Jackson County is not a good place. Although it has the semi-major southern Oregon regional center of Medford, the county has never adjusted to a post-timber economy. In response, Jackson County has closed all 15 of its libraries for lack of funding. Josephine and Curry counties, also in southwestern Oregon, face similar funding declines. All of these counties face tax increases in order to continue basic services.
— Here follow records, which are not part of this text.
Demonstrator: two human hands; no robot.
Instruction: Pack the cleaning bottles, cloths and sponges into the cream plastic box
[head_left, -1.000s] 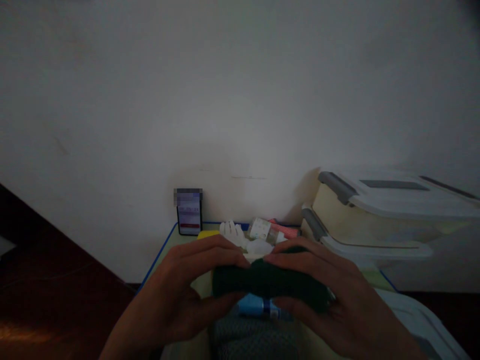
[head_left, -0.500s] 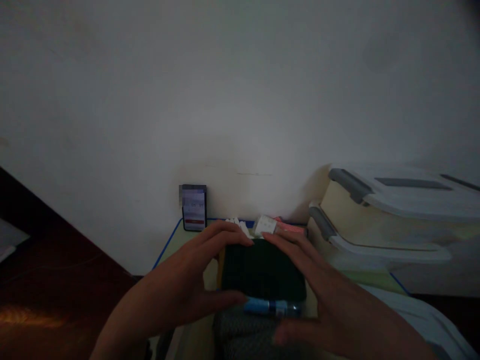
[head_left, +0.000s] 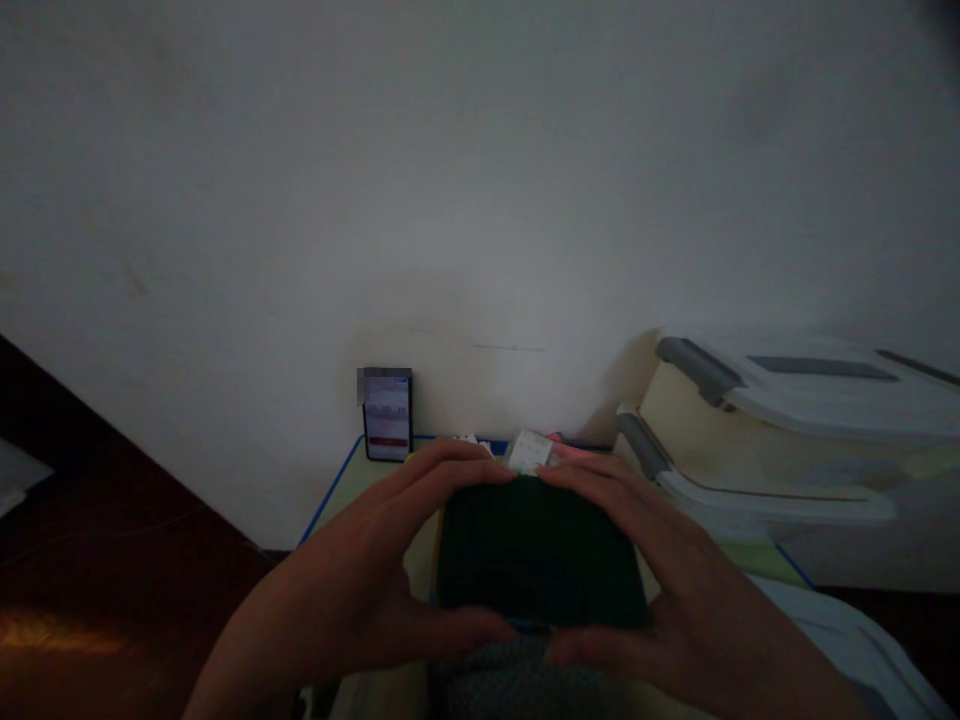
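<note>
A dark green flat item (head_left: 536, 550) with rounded corners lies between my hands; its exact kind is too dark to make out. My left hand (head_left: 375, 565) curves round its left side, fingertips on the far edge and thumb at the near edge. My right hand (head_left: 682, 580) holds the right side the same way, fingers over the far edge and thumb along the near one. Below the thumbs, nearest me, is dark grey textured fabric (head_left: 510, 690). A thin strip of blue shows under the near edge, mostly hidden.
Against the wall (head_left: 480, 200) leans a phone (head_left: 388, 415) showing a timer. A clear packet with a white label (head_left: 529, 450) and pink items (head_left: 574, 452) lie at the table's back. Stacked lidded storage boxes (head_left: 787, 430) stand to the right.
The green item looks larger and nearer, now covering most of the blue pen-like thing seen before. Both thumbs have come in to its near edge, and the right hand has closed on it.
</note>
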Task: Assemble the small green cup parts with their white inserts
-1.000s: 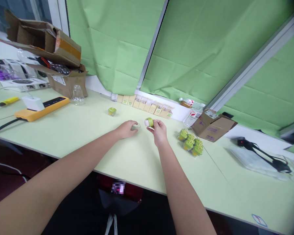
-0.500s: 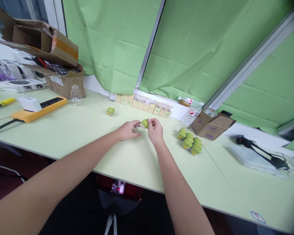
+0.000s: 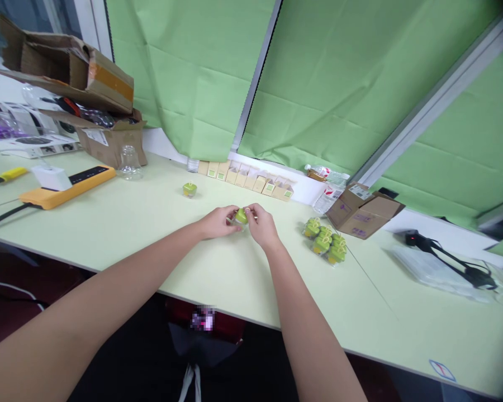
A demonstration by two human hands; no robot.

Of course, local residents blame the decline of the timber industry for these problems. There is some truth in this idea, but it is far more complicated than they care to admit. County Commissioner Dennis C.W. Smith remarks, “The real problem is this segment of absolutists that will not tolerate any use of federal lands for timber resources." This is a less than veiled slap at the environmental community that filed lawsuits which helped severely curtail the timber industry throughout the Northwest in the late 1980s and early 1990s. Smith represents the thoughts of many, but they are wrong. What they don't understand is that the timber industry in the Northwest would be virtually dead now anyway. Globalization was already destroying the region before the spotted owl crisis put the final nail in the industry's economy. An increasing number of raw logs were shipped overseas and cheaper timber was pouring in from British Columbia, New Zealand, the American South, and the tropics. Like many regional industries, timber in the Northwest can't compete in a globalized economy. If the government stripped away all sense of environmental regulation, it is true that the region would see a brief economic revival, but that would be the calm before the storm of its complete collapse when all the timber was gone.

Most importantly in understanding the history of this problem is that the timber industry used the spotted owl crisis to get out of the Northwest. They could blame all these mill closures on environmentalists while moving their operations worldwide. Few timber workers saw that their real enemy was not the environmentalists, who like the timber workers, wanted to see trees remain in the region forever. The enemy was the big timber companies who had severely overcut the region beginning after World War II and reaching a crescendo in the 1980s. All of this undermined the ecological base of the forest, leading to the spotted owl lawsuits and the end of the regional industry. Of course, many small operators did lose everything. But the big multinational corporations that had slowly gained a stranglehold over lumber production over the previous decades did just fine.

Americans still get their wood supplies and they are cheaper than ever. The only people hurt by this were the timber workers of the Northwest. For them, I feel bad. But like old mining towns such as Butte and Leadville, Coquille, Bandon, and Medford need to understand that the industry is not coming back. For them to survive, they need to develop alternative economies. Ashland has done quite well. With Southern Oregon State University and the Shakespeare Festival, they have figured out how to create a successful economy without timber. Others have turned to tourism, which is increasingly tenable, particularly along the Rogue River. It is hard for people to change their ways after growing up understanding that the timber would also be around. Maybe the government needs to play a bigger role in transforming these areas, although they have been involved pretty heavily since the beginning of the Clinton administration. In any case though, it's time to move on.

Of course, there is actually a pretty damn active alternative economy in southwestern Oregon. That is marijuana. Southwestern Oregon and northwestern California provides a huge amount of pot for the nation. Of course, none of this is taxed. But when people talk of the economic decline of the region, they don't mention the very active and lucrative underground economy.